### Problem
Copy the whole listing below exactly, with nothing left out.

### Given information
──────────
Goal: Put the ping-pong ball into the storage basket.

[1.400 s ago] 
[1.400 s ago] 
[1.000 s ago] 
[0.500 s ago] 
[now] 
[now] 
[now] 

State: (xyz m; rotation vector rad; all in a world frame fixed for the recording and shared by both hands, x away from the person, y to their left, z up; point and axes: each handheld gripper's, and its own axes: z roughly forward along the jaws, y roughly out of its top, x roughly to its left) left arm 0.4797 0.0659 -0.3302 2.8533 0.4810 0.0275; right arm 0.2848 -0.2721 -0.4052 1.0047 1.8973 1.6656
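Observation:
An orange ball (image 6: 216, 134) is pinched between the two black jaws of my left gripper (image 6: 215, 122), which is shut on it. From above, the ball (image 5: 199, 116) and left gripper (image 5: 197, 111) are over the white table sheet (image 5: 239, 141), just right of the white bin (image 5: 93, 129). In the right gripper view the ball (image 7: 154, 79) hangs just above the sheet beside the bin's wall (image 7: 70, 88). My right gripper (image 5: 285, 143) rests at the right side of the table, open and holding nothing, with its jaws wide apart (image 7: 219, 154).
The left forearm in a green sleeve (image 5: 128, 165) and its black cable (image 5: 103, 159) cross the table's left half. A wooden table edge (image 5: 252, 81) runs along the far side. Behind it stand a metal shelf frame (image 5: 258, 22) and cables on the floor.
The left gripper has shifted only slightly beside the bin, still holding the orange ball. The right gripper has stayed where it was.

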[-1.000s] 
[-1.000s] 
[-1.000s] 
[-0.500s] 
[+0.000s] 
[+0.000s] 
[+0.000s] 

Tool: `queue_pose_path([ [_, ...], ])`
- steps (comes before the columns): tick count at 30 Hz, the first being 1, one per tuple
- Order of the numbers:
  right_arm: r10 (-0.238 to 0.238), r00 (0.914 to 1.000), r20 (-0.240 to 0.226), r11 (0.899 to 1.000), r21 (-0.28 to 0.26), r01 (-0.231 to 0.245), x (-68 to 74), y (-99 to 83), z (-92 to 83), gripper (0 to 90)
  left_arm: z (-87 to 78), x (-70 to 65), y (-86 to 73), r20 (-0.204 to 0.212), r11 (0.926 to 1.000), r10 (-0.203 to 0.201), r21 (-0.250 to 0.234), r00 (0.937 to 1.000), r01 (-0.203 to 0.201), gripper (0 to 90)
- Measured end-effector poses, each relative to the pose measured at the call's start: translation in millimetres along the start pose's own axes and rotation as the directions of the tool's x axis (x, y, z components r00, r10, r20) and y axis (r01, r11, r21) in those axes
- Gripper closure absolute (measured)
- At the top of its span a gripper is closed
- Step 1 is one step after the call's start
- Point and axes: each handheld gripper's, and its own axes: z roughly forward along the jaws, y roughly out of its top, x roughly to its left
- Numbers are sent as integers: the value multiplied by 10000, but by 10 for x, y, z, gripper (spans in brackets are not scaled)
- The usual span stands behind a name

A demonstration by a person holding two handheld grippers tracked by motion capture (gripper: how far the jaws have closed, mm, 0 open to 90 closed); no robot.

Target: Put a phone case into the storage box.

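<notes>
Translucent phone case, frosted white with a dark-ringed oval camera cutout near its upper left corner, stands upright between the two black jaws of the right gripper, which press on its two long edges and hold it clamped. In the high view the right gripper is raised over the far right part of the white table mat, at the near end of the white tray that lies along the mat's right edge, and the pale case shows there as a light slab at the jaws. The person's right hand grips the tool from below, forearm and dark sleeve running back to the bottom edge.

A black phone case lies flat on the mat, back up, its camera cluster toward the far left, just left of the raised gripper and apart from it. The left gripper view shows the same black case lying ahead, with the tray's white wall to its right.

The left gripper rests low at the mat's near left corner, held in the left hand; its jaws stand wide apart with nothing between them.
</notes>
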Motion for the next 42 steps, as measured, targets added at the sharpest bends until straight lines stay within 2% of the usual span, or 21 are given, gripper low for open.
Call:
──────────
### Answer area
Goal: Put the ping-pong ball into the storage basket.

[1.400 s ago] 
[1.400 s ago] 
[1.000 s ago] 
[0.500 s ago] 
[now] 
[now] 
[now] 

State: (xyz m; rotation vector rad; all in a world frame fixed for the recording and shared by both hands, x away from the person, y to their left, z up; point and axes: each handheld gripper's, and its own axes: z roughly forward along the jaws, y roughly out of its top, x roughly to its left) left arm 0.4797 0.0659 -0.3302 2.8533 0.4810 0.0275; right arm 0.2848 -0.2721 -0.4052 1.0047 1.8973 1.6656
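Observation:
An orange ball (image 6: 216, 134) is pinched between the two black jaws of my left gripper (image 6: 215, 122), which is shut on it. From above, the ball (image 5: 199, 116) and left gripper (image 5: 197, 111) are over the white table sheet (image 5: 239, 141), just right of the white bin (image 5: 93, 129). In the right gripper view the ball (image 7: 154, 79) hangs just above the sheet beside the bin's wall (image 7: 70, 88). My right gripper (image 5: 285, 143) rests at the right side of the table, open and holding nothing, with its jaws wide apart (image 7: 219, 154).
The left forearm in a green sleeve (image 5: 128, 165) and its black cable (image 5: 103, 159) cross the table's left half. A wooden table edge (image 5: 252, 81) runs along the far side. Behind it stand a metal shelf frame (image 5: 258, 22) and cables on the floor.
The left gripper has shifted only slightly beside the bin, still holding the orange ball. The right gripper has stayed where it was.
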
[-1.000s] 
[-1.000s] 
[-1.000s] 
[-0.500s] 
[+0.000s] 
[+0.000s] 
[+0.000s] 

Tool: `queue_pose_path([ [_, ...], ])`
- steps (comes before the columns): tick count at 30 Hz, the first being 1, one per tuple
- Order of the numbers:
  right_arm: r10 (-0.238 to 0.238), r00 (0.914 to 1.000), r20 (-0.240 to 0.226), r11 (0.899 to 1.000), r21 (-0.28 to 0.26), r01 (-0.231 to 0.245), x (-68 to 74), y (-99 to 83), z (-92 to 83), gripper (0 to 90)
  left_arm: z (-87 to 78), x (-70 to 65), y (-86 to 73), r20 (-0.204 to 0.212), r11 (0.926 to 1.000), r10 (-0.203 to 0.201), r21 (-0.250 to 0.234), r00 (0.937 to 1.000), r01 (-0.203 to 0.201), gripper (0 to 90)
- Measured end-effector poses, each relative to the pose measured at the call's start: translation in millimetres along the start pose's own axes and rotation as the directions of the tool's x axis (x, y, z components r00, r10, r20) and y axis (r01, r11, r21) in those axes
- Gripper closure absolute (measured)
- At the top of its span a gripper is closed
- Step 1 is one step after the call's start
- Point and axes: each handheld gripper's, and its own axes: z roughly forward along the jaws, y roughly out of its top, x roughly to its left
- Numbers are sent as integers: the value multiplied by 10000, but by 10 for x, y, z, gripper (spans in brackets are not scaled)
- The usual span stands behind a name

A demonstration by a person holding two handheld grippers tracked by motion capture (gripper: how far the jaws have closed, mm, 0 open to 90 closed); no robot.

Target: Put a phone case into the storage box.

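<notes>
Translucent phone case, frosted white with a dark-ringed oval camera cutout near its upper left corner, stands upright between the two black jaws of the right gripper, which press on its two long edges and hold it clamped. In the high view the right gripper is raised over the far right part of the white table mat, at the near end of the white tray that lies along the mat's right edge, and the pale case shows there as a light slab at the jaws. The person's right hand grips the tool from below, forearm and dark sleeve running back to the bottom edge.

A black phone case lies flat on the mat, back up, its camera cluster toward the far left, just left of the raised gripper and apart from it. The left gripper view shows the same black case lying ahead, with the tray's white wall to its right.

The left gripper rests low at the mat's near left corner, held in the left hand; its jaws stand wide apart with nothing between them.
</notes>
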Motion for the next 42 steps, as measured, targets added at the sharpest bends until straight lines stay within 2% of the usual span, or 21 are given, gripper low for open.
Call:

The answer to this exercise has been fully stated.